__Task objective__. Of the lines listed below, return exactly those that run from the line containing "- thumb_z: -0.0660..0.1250" through the line containing "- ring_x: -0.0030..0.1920", both included.

__Dataset records__.
BEGIN

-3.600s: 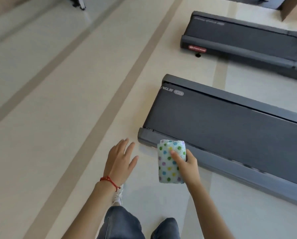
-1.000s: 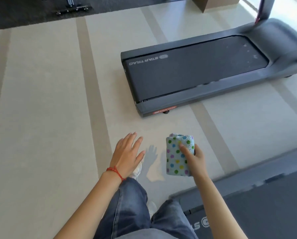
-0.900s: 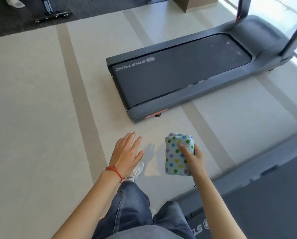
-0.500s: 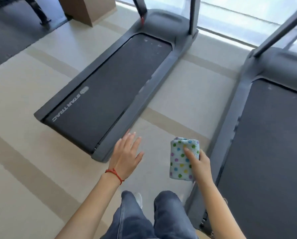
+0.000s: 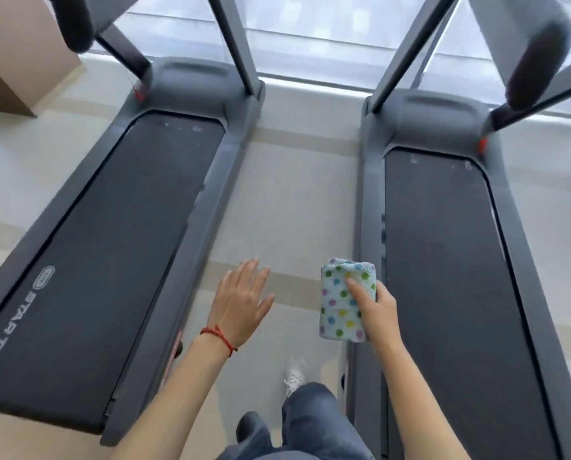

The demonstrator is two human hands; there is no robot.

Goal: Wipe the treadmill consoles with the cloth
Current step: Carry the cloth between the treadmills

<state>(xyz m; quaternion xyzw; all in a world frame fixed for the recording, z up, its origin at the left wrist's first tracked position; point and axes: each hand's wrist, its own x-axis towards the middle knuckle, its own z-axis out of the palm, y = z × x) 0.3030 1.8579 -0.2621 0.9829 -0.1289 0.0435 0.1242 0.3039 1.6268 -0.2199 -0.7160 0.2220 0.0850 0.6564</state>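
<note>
My right hand [image 5: 378, 310] grips a folded white cloth [image 5: 340, 310] with coloured dots, held upright over the floor gap between two treadmills. My left hand [image 5: 239, 303] is flat and empty, fingers spread, a red string on its wrist. The left treadmill [image 5: 111, 247] and the right treadmill [image 5: 450, 260] lie on either side of me, belts dark grey. Their uprights rise out of the top of the frame; the consoles themselves are out of view. Only padded handrail ends [image 5: 533, 58] show at the top corners.
I stand in the beige floor aisle [image 5: 287, 207] between the decks, my jeans and a white shoe [image 5: 294, 376] below. A window runs behind the treadmill fronts. A brown box-like column [image 5: 15, 61] stands at the far left.
The view has swung round from the treadmills' rear ends to face along the aisle between them, and I have moved further in. Both hands keep their pose; the cloth stays gripped.
</note>
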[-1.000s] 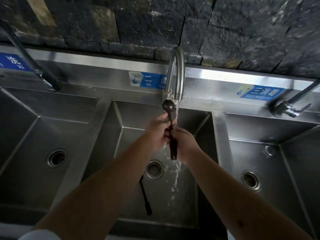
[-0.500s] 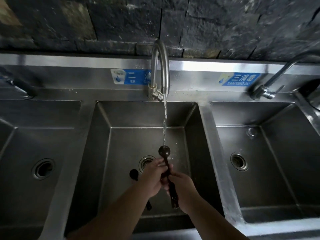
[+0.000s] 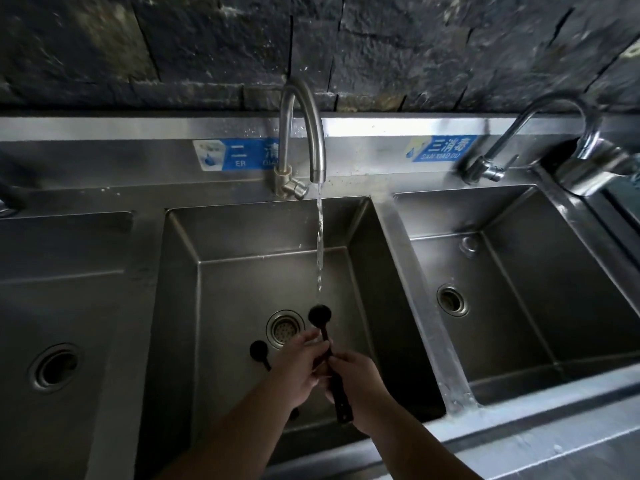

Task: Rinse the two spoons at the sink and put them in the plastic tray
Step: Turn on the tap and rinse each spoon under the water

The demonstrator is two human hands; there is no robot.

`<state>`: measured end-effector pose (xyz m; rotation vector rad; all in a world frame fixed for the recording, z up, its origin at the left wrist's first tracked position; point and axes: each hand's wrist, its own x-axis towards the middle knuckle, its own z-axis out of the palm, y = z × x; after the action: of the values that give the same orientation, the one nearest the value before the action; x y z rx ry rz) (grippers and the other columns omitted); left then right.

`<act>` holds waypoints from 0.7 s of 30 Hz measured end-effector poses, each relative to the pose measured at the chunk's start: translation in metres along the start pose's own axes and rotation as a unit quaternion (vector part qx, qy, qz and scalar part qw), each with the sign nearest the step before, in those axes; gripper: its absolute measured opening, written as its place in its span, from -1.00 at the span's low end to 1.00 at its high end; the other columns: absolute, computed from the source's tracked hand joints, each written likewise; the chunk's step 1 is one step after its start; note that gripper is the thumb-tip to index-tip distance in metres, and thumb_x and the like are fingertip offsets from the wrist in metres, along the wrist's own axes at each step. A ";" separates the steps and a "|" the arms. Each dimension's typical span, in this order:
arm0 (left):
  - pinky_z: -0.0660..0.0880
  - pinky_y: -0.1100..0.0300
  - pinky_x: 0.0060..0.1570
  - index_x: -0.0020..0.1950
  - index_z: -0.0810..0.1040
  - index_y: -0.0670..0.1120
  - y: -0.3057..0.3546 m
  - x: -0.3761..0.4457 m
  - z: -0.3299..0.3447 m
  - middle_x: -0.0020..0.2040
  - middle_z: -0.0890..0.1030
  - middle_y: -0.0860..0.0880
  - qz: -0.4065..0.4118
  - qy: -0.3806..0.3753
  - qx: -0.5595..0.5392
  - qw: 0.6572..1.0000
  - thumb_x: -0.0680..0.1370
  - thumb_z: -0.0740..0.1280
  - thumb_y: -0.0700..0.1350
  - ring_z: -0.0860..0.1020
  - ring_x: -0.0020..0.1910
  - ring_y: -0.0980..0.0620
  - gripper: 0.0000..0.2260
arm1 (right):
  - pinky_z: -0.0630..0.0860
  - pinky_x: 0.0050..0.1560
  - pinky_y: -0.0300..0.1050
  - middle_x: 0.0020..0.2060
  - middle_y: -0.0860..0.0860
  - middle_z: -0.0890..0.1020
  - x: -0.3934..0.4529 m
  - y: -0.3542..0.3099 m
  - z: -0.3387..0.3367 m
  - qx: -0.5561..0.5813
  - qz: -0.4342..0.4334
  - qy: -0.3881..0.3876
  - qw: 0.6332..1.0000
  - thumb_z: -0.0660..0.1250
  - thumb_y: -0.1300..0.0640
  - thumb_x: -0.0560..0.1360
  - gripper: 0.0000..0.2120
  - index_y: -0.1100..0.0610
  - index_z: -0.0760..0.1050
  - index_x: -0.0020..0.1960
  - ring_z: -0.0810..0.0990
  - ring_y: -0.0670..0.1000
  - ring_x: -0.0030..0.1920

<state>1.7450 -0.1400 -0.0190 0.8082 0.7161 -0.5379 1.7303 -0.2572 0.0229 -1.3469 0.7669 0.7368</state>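
Both my hands hold one dark spoon (image 3: 320, 315) upright over the middle sink basin (image 3: 242, 271). Its round bowl sits just under the thin stream from the middle faucet (image 3: 302, 133). My left hand (image 3: 301, 367) pinches the neck of the handle; my right hand (image 3: 358, 382) grips lower down, and the handle's end sticks out below it. A second dark spoon (image 3: 259, 351) lies on the basin floor beside the drain (image 3: 284, 329), its handle hidden under my left arm. No plastic tray is in view.
Two more steel basins flank the middle one, a left basin (image 3: 62, 306) and a right basin (image 3: 519, 289). A second faucet (image 3: 491, 164) stands behind the right basin. A dark stone wall rises behind the sink. The steel front rim (image 3: 519, 441) is wet.
The view pulled back and tilted, so my hands with the spoon now sit lower in the basin, well below the spout. One second ago the spoon's bowl was right at the spout.
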 end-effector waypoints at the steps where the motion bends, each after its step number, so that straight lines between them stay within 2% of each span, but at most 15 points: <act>1: 0.38 0.21 -0.44 0.07 0.57 -0.13 0.002 -0.001 0.000 -0.19 0.64 -0.11 -0.001 -0.012 0.014 1.000 0.52 0.33 -0.31 0.54 -0.39 0.00 -0.83 | 0.54 -0.40 -0.15 -0.32 0.12 0.68 -0.001 -0.001 0.001 0.011 0.002 0.001 1.000 0.25 0.22 0.60 -0.81 0.25 0.63 0.04 0.62 -0.01 -0.40; 4: 0.29 0.24 -0.47 0.01 0.57 -0.14 0.009 -0.004 0.000 -0.32 0.56 -0.05 -0.001 -0.040 0.051 0.998 0.53 0.32 -0.28 0.41 -0.48 0.07 -0.90 | 0.50 -0.45 -0.16 -0.33 0.12 0.66 -0.003 -0.006 0.006 0.032 0.003 0.006 0.999 0.25 0.21 0.60 -0.80 0.27 0.63 0.04 0.59 -0.02 -0.44; 7: 0.29 0.25 -0.45 -0.09 0.56 -0.15 0.014 -0.006 0.000 -0.34 0.54 -0.04 -0.008 -0.051 0.055 0.997 0.55 0.30 -0.30 0.39 -0.53 0.11 -0.91 | 0.46 -0.49 -0.17 -0.39 0.11 0.64 -0.003 -0.010 0.009 0.042 -0.015 0.018 0.999 0.25 0.27 0.59 -0.81 0.32 0.62 0.00 0.57 -0.02 -0.48; 12: 0.37 0.20 -0.24 -0.04 0.62 -0.16 0.011 -0.008 0.008 -0.23 0.59 -0.11 -0.031 -0.043 0.033 0.998 0.54 0.28 -0.35 0.47 -0.32 0.04 -0.84 | 0.38 -0.61 -0.28 -0.57 0.03 0.57 -0.007 -0.011 0.008 -0.020 -0.058 0.074 0.995 0.27 0.38 0.48 -0.84 0.33 0.64 -0.13 0.51 -0.10 -0.60; 13: 0.39 0.19 -0.21 -0.05 0.63 -0.14 0.009 -0.009 0.011 -0.21 0.61 -0.10 -0.036 -0.045 0.036 0.998 0.54 0.28 -0.34 0.49 -0.28 0.04 -0.84 | 0.42 -0.57 -0.27 -0.54 0.03 0.60 -0.008 -0.011 0.007 -0.039 -0.067 0.082 0.994 0.29 0.38 0.45 -0.84 0.30 0.65 -0.15 0.55 -0.10 -0.57; 15: 0.41 0.16 -0.13 -0.08 0.65 -0.10 0.006 -0.009 0.017 -0.20 0.64 -0.06 -0.041 -0.040 0.048 0.997 0.55 0.27 -0.31 0.51 -0.21 0.04 -0.81 | 0.62 -0.32 -0.14 -0.35 0.10 0.72 -0.007 -0.009 0.003 -0.057 -0.080 0.090 0.991 0.34 0.38 0.42 -0.84 0.22 0.68 -0.12 0.71 -0.01 -0.31; 16: 0.41 0.13 -0.09 -0.09 0.66 -0.09 0.005 -0.009 0.019 -0.19 0.65 -0.05 -0.041 -0.038 0.053 0.997 0.56 0.27 -0.30 0.52 -0.18 0.03 -0.80 | 0.65 -0.19 -0.09 -0.25 0.11 0.74 -0.006 -0.008 0.000 -0.064 -0.084 0.096 0.990 0.37 0.36 0.42 -0.83 0.18 0.68 -0.10 0.74 0.04 -0.19; 17: 0.40 0.12 -0.06 -0.08 0.67 -0.08 0.003 -0.008 0.022 -0.19 0.65 -0.04 -0.040 -0.038 0.056 0.997 0.56 0.26 -0.29 0.52 -0.15 0.03 -0.79 | 0.65 -0.13 -0.08 -0.21 0.09 0.75 -0.006 -0.007 -0.004 -0.068 -0.087 0.100 0.989 0.39 0.33 0.43 -0.83 0.13 0.68 -0.09 0.74 0.05 -0.13; 19: 0.40 0.12 -0.07 -0.11 0.67 -0.08 0.000 -0.006 0.030 -0.20 0.66 -0.04 -0.035 -0.042 0.054 0.997 0.55 0.26 -0.30 0.53 -0.16 0.03 -0.78 | 0.61 -0.15 -0.15 -0.24 0.01 0.75 -0.005 -0.008 -0.015 -0.074 -0.098 0.100 0.987 0.41 0.29 0.44 -0.83 0.04 0.68 -0.12 0.73 -0.02 -0.13; 21: 0.40 0.15 -0.14 -0.13 0.65 -0.09 -0.003 0.000 0.040 -0.25 0.65 -0.04 -0.021 -0.038 0.054 0.998 0.54 0.28 -0.33 0.55 -0.21 0.04 -0.79 | 0.62 -0.10 -0.13 -0.25 -0.04 0.76 -0.003 -0.011 -0.030 -0.090 -0.108 0.083 0.987 0.41 0.25 0.44 -0.81 -0.01 0.71 -0.17 0.73 -0.05 -0.13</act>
<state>1.7574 -0.1738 -0.0012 0.8711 0.6391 -0.6460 1.7363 -0.2877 0.0295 -1.6428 0.6826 0.5371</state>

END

__Problem solution__.
  - thumb_z: -0.0660..0.1250
  - thumb_y: -0.1300..0.0640
  - thumb_x: -0.0560..0.1360
  - gripper: 0.0000..0.2120
  - index_y: -0.1100..0.0610
  - index_z: -0.0760..0.1050
  - index_x: -0.0020..0.1960
  - ring_z: -0.0810..0.0990
  - ring_y: -0.0670..0.1000
  - ring_x: -0.0030..0.1920

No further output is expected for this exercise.